▶ **TASK REQUIREMENTS**: Lines of the data that contain the word "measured" are the ones to copy.

▶ **RECORDED DATA**:
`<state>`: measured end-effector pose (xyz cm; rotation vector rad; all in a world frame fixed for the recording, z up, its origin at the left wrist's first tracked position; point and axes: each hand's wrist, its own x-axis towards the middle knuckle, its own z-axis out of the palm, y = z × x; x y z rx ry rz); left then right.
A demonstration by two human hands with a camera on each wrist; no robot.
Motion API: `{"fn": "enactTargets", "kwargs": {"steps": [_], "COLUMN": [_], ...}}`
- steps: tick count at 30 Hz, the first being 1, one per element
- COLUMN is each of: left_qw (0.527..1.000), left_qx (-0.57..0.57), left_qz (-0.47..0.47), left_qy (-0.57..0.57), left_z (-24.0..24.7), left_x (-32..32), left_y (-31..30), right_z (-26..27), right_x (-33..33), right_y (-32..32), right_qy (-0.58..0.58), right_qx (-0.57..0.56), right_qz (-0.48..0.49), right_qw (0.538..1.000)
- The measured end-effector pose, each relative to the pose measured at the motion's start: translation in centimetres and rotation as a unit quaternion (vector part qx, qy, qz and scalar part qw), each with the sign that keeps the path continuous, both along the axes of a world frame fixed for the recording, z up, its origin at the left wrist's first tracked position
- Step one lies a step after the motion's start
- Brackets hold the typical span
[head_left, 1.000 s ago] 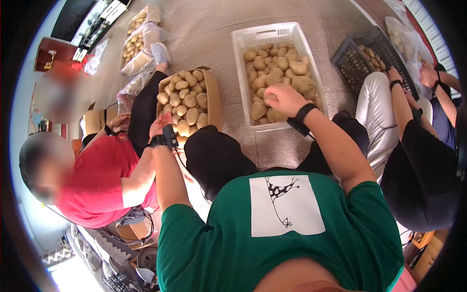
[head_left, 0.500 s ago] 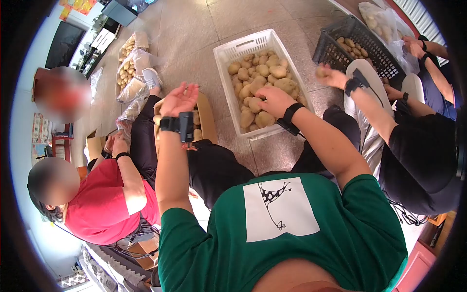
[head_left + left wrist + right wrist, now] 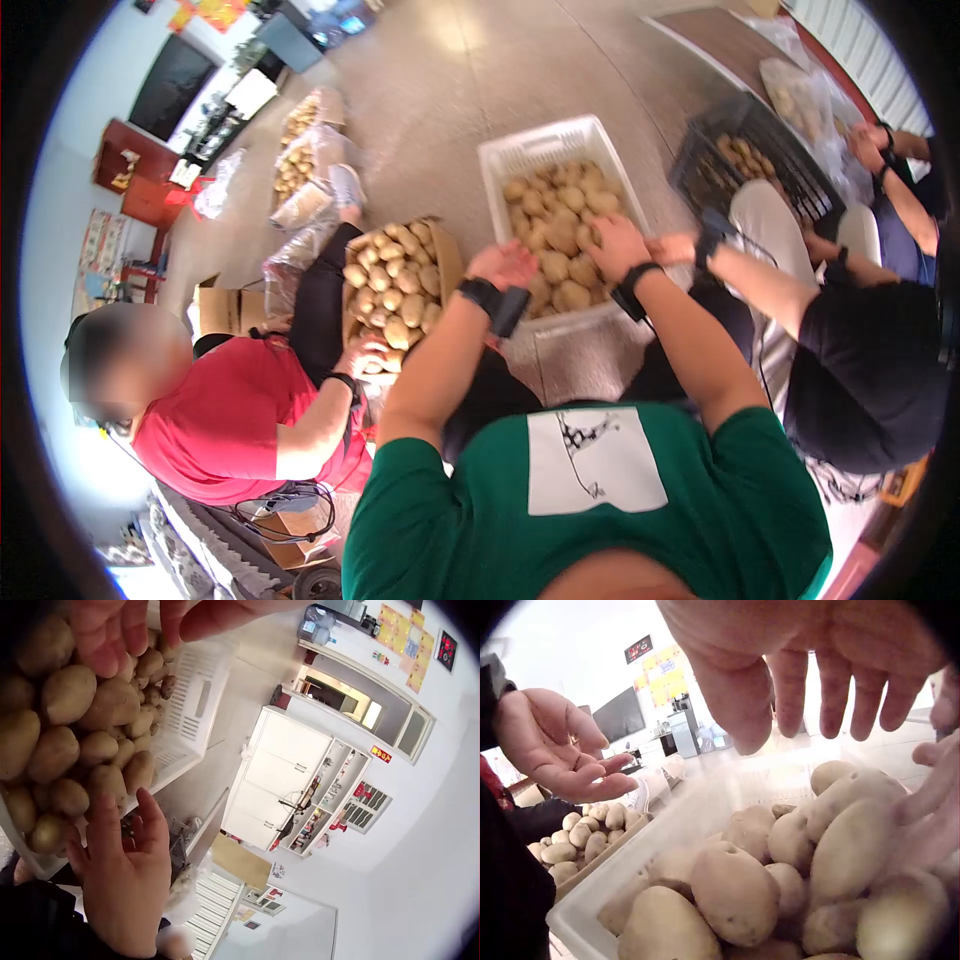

▶ **RESULT**:
`<state>`: measured end-effector pose (xyz cm; rotation vector rad; all in a world frame fixed for the recording, z up, its origin at the left wrist's first tracked position; point and axes: each hand's wrist, its own x-axis towards the middle knuckle, its own z-axis out of the palm, y = z × x; x y z rx ry rz); left then right.
- The measured end-effector pose, each relative to the pose measured at the motion's start: translation in centimetres and rotation as a unit quaternion (vector part qx, qy, qz and scalar part qw), each with the sign that keeps the path continuous, both along the axes of a world frame fixed for the recording, z up, its origin at the left wrist's first tracked position

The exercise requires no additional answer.